An attempt to use convolutional neural network to recover layered-earth structure from electrical resistivity tomography survey

Abstract

Abstract The Electrical Resistivity Tomography (ERT) method is a geophysical prospecting technique for determining subsurface structure in terms of electrical resistivity distribution. Direct current is injected into the ground through a pair of electrodes, and the potential difference is measured using another pair of electrodes. The estimated resistivity model of the subsurface is then obtained using a mathematical optimization algorithm called the inversion algorithm, which incorporates multiple measured potential differences from different electrode configurations as the input data. The inverted resistivity model serves as a resource for the interpretation process of the survey. Specialists employ the model and the prior geological information in the area to extract the subsurface geological structure under the data measurement profile. The inverted model can be treated as a two-dimensional image in which each element represents resistivity. The image can be visualized as a blurred or distorted version of the actual resistivity image of the subsurface.
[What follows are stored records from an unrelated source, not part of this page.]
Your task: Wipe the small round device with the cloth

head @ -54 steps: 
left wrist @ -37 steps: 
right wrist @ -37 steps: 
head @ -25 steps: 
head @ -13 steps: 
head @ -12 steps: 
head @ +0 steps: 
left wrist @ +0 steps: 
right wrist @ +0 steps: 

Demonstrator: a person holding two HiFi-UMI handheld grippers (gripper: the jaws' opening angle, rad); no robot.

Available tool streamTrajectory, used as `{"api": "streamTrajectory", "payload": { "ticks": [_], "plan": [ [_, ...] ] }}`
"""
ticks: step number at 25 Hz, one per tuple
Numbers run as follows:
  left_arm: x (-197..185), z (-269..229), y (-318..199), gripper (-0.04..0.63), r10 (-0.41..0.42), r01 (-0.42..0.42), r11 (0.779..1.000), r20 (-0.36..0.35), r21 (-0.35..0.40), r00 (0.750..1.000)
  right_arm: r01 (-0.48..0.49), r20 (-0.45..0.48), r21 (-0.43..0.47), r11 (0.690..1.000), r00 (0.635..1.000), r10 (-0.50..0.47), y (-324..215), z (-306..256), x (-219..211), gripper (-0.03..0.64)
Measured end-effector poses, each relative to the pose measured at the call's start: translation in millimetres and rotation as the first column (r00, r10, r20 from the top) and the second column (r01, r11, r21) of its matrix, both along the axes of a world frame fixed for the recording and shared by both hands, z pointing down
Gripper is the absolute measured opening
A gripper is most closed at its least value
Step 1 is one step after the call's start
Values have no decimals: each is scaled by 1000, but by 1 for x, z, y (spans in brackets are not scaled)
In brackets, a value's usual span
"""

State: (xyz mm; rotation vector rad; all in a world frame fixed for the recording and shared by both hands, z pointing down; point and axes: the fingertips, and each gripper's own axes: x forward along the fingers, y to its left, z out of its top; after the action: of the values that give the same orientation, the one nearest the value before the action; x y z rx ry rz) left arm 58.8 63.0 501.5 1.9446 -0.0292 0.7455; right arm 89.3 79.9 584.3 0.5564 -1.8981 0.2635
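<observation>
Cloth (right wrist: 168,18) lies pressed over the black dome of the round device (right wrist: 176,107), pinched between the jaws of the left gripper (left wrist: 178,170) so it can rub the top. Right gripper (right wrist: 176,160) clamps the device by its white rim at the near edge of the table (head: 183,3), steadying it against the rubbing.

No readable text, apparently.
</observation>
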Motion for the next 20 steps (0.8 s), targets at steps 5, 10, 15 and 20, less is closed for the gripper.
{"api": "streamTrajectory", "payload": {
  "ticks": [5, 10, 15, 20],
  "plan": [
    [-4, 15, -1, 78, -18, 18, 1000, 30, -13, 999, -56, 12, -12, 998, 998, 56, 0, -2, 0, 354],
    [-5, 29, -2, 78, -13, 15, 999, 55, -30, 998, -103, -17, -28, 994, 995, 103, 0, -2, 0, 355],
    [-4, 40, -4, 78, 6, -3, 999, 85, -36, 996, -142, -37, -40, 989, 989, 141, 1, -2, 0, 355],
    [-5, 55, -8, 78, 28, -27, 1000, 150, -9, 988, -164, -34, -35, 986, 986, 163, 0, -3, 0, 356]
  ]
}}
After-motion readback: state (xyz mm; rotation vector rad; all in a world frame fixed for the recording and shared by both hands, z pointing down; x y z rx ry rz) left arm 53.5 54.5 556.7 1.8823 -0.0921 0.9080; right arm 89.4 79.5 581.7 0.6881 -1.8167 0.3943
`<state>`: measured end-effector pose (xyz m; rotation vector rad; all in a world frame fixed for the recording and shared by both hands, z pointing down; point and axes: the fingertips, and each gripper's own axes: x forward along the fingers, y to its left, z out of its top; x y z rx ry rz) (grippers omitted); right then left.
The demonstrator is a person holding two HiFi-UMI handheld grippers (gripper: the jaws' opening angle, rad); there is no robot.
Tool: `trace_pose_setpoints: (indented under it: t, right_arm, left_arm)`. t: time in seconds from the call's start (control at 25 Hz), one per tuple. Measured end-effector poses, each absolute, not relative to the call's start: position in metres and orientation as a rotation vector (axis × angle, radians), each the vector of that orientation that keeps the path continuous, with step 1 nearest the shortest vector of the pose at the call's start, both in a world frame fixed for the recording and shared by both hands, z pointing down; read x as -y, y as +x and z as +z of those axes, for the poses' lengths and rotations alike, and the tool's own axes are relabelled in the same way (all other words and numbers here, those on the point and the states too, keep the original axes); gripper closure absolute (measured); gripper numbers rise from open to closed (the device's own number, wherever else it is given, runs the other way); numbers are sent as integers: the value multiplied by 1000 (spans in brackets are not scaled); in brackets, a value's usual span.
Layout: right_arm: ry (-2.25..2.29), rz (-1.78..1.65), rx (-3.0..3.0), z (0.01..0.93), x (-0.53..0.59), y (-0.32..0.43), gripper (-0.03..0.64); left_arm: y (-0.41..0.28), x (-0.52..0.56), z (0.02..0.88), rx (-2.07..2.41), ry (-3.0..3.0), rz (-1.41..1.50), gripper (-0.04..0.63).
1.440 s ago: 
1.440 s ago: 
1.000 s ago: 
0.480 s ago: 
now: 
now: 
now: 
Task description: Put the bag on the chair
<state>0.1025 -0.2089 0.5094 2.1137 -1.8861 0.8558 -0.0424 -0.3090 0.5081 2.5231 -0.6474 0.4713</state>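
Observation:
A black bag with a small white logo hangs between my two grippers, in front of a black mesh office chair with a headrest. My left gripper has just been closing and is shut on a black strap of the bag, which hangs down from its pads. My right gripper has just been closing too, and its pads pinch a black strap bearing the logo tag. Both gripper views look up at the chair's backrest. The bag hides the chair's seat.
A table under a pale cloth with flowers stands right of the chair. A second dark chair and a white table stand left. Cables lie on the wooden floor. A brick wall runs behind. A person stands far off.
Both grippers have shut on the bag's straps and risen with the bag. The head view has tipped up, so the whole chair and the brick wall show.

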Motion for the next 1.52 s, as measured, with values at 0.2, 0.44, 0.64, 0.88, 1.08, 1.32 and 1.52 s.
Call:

We, therefore, developed a post-inversion image enhancement code using a neural network aiming to recover the true subsurface model with predetermined features. We employed the convolutional neural network (CNN) that uses the inverted models as input and returns an enhanced model as output. We tested our developed neural network with a case study that utilized the proposed method to recover the layered earth structure which is often found in real surveys. The electrode spacing was 5 meters in the Schlumberger array configuration. The true subsurface resistivity models of training data and validating data for evaluating the neural network were randomly generated based on the predetermined feature of the layered structure. We then generated their respective inverted models from those data through simulated inversion routine. As a result, 94.75% of the enhanced models in the validation dataset exhibited a lower loss metric compared to the original inverted models in the same validation dataset. We also applied the proposed method to practical field data to recover the subsurface layers and compared them with stratigraphic information from a borehole in each area. The result showed that the proposed method gives well-resolved structures in the enhancement process after the typical inversion.